What the task requires:
Reproduce only the lines below from the line containing "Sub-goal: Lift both" to the line containing "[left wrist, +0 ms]", exactly as written, with both end lines kept. Omit the pictures.

Provided material:
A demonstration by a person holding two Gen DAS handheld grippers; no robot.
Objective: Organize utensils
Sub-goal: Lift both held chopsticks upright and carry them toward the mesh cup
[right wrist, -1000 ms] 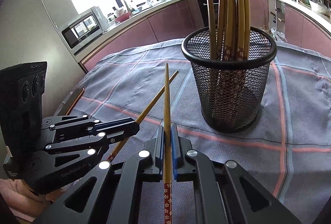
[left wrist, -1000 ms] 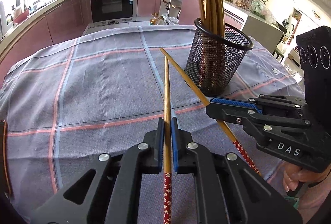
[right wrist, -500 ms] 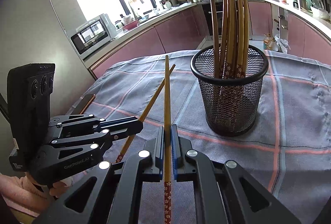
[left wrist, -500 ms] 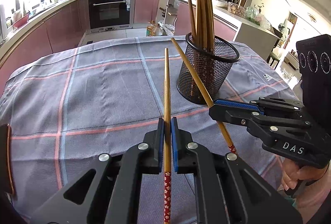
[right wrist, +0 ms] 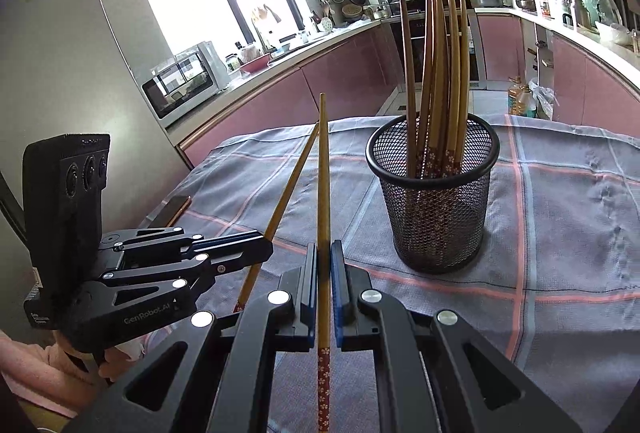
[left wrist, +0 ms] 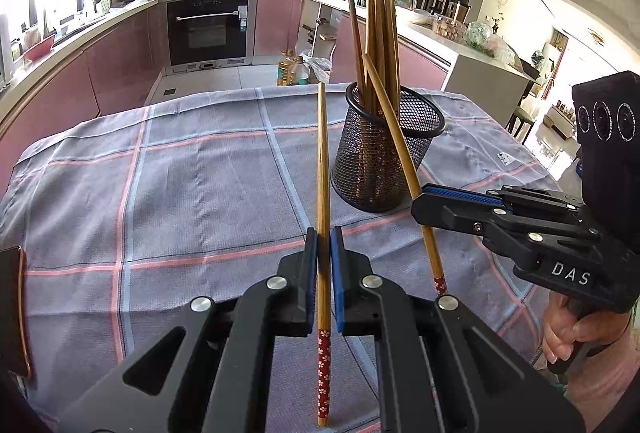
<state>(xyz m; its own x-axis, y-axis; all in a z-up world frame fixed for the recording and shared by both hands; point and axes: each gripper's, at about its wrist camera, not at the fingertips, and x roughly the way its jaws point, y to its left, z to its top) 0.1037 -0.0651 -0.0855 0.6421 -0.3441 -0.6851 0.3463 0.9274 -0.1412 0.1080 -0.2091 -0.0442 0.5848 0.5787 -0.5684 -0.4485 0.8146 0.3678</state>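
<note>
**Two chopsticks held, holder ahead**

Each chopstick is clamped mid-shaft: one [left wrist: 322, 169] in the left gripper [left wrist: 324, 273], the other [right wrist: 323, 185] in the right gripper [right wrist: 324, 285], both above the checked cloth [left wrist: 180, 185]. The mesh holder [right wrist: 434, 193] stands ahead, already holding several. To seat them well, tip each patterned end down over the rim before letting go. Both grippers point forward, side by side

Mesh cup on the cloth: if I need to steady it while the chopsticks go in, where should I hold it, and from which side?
Grip the mesh cup by its rolled black rim, one finger inside and one outside, probably on the near side. The chopsticks inside lean toward the far wall, so the near part of the rim is free. Both grippers already hold a chopstick, so one must let go first.
</note>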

Problem solution:
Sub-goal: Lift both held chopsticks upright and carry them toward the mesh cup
[right wrist, -1000 ms] 
[left wrist, -1000 ms] 
[right wrist, -500 ms] 
[left wrist, -500 ms] 
[right wrist, +0 ms] 
[left wrist, +0 ms] 

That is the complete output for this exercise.